● **What is being asked**
Only the pictures are to be left out; return the rest of the data exactly as it stands.

● **Data**
##########
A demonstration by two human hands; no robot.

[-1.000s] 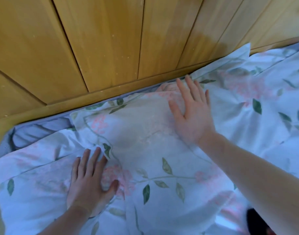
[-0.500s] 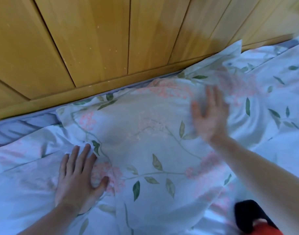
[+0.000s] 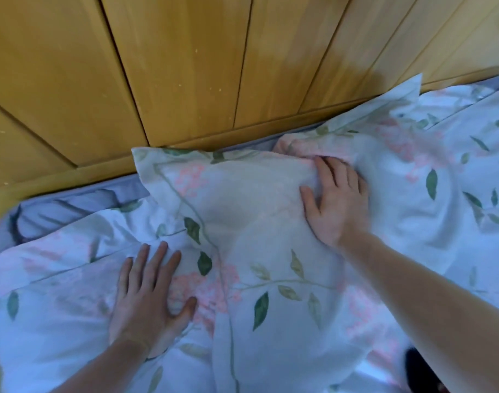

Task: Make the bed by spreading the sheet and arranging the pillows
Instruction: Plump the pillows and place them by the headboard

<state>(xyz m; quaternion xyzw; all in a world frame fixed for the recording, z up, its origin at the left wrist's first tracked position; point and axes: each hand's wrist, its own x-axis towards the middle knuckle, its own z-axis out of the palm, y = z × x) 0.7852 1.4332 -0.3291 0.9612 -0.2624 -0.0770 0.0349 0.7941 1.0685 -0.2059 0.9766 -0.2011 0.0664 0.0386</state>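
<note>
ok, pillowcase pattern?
Pale blue-white pillowcase with green leaves and pink blossoms; head view, the only one.

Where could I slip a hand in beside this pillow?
Free: the grey strip between the wooden panel and the pillow, on its left. Crowded: the right hand grips the pillow's top edge, where the fabric bunches against the panel; the left hand presses the sheet.
</note>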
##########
● **Answer to this task**
A demonstration by two human hands; no robot.

[-1.000s] 
[-0.500s] 
[+0.000s] 

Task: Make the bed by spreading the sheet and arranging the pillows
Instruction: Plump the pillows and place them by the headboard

<state>(xyz m; quaternion xyzw; all in a world frame fixed for the recording, z up, its origin at the left wrist's first tracked position; point and axes: each hand's wrist, its own x-axis towards the middle knuckle, its own z-axis out of the palm, y = z × x) 0.7852 1.4332 -0.3291 0.9612 -0.2624 -0.0770 0.0349 0.7941 1.0685 -0.2059 0.9766 -0.2011 0.0664 0.0386</state>
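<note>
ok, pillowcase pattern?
Pale blue-white pillowcase with green leaves and pink blossoms; head view, the only one.

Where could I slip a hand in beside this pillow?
Free: the grey strip between the wooden panel and the pillow, on its left. Crowded: the right hand grips the pillow's top edge, where the fabric bunches against the panel; the left hand presses the sheet.
</note>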

Work on this exercise is finished.